SHELBY: Now, Kara, you said that it can be common in babies, teenagers, young adults, older adults, but we have to remember that common does not mean normal. That doesn't mean that that's normal to feel that indigestion, that acid reflux. So if you are showing signs of reflux, that means we want to take a closer look at your nutrition. Now, no surprise as nutritionists, we take a different approach to acid reflux than many other healthcare practitioners. We don't necessarily beat up on conventional medicine, but we just know that in general when you're going to your primary care doctor, they are looking at a quick fix, right? It's more of a bandaid type approach that's treating the symptoms and they may not necessarily have enough time to get into the root cause. So that's where a nutritionist comes in, right? They may be prescribing an acid blocking medication, for example, like an H2 blocker or a proton pump inhibitor. Listeners, you may know those as Omeprazole or prevacid, or some people take over the counter tums, kind of a wide variety of those medications. But as nutritionists, we know that we want to look at the root cause of that acid reflux, which to be honest, more often than not is what people are eating or drinking that's causing irritation in the esophagus, in that upper digestive tract.

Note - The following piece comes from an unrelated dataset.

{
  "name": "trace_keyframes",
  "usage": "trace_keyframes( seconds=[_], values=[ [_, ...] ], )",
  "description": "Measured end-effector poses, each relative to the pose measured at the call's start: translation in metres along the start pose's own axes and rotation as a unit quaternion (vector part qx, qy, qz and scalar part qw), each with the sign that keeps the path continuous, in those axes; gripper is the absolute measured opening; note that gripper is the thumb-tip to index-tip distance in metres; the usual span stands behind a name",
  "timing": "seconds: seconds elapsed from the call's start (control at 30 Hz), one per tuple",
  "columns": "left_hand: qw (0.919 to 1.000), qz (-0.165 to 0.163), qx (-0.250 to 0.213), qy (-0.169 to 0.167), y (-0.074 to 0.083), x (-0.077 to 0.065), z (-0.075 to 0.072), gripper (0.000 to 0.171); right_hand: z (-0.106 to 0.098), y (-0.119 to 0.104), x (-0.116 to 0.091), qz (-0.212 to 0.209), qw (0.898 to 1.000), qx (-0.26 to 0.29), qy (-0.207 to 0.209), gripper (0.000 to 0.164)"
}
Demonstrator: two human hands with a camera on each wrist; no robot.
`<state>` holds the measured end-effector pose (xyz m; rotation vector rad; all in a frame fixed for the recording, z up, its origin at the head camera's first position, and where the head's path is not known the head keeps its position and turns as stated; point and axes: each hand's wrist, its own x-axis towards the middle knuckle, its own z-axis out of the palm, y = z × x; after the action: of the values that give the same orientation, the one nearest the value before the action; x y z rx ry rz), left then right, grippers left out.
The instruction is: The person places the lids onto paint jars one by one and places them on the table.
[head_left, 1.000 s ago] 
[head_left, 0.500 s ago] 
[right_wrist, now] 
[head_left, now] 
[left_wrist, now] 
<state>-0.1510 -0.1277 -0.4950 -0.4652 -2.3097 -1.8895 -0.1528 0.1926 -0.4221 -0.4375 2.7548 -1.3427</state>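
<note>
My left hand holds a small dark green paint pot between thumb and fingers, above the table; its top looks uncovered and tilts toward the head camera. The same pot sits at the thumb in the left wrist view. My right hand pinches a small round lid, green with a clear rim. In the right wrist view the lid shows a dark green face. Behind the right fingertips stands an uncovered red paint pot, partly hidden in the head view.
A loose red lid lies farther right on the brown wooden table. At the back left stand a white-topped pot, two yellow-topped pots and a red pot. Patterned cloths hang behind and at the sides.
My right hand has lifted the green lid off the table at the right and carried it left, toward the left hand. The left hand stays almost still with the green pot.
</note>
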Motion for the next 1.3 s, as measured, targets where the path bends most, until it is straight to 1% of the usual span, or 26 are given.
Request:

KARA: Most people, including a lot of doctors, really believe that acid reflux is the result of too much stomach acid. How often have we heard that? “Oh, I have heartburn. I have too much acid. I better take an acid blocker.” I think this is a really, really big misconception. And we're going to talk more about the research that proves the opposite actually, that we as nutritionists understand that acid reflux most often results from people having not enough acid in their stomach. Now, that's probably a big surprise. Not enough stomach acid. That's correct though. Now, not having enough stomach acid can be caused from a lot of different factors. It can be caused from stress, poor diet, maybe not having enough what we call good bacteria or probiotics in the gut. The good gut bugs. And I think you are going to share some research about not having enough stomach acid and how common it really is.
SHELBY: Well, Kara, it's not just you and I, it's not just the other nutritionists at Nutritional Weight & Wellness that understand that it's not enough acid in the stomach. There's actually other doctors out there. So it's not just our opinion. We're not just going against the Proton pump inhibitors, the acid reducing. I want to bring you some research. Most people assume that heartburn is from too much stomach acid when actually the opposite is true. And so I want to bring you some information from Dr. Jonathan Wright. He is an expert on Gerd at Tahoma Clinic. He actually reported that in his 25 years of conducting tests, he found it very few people with excess stomach acid. So that's Dr. Jonathan Wright at Tahoma Clinic. Very few people with excess stomach acid. And he even goes on to say when we carefully test people over the age of 40 who are having heartburn, over 90 percent of the time, we find low stomach acid production.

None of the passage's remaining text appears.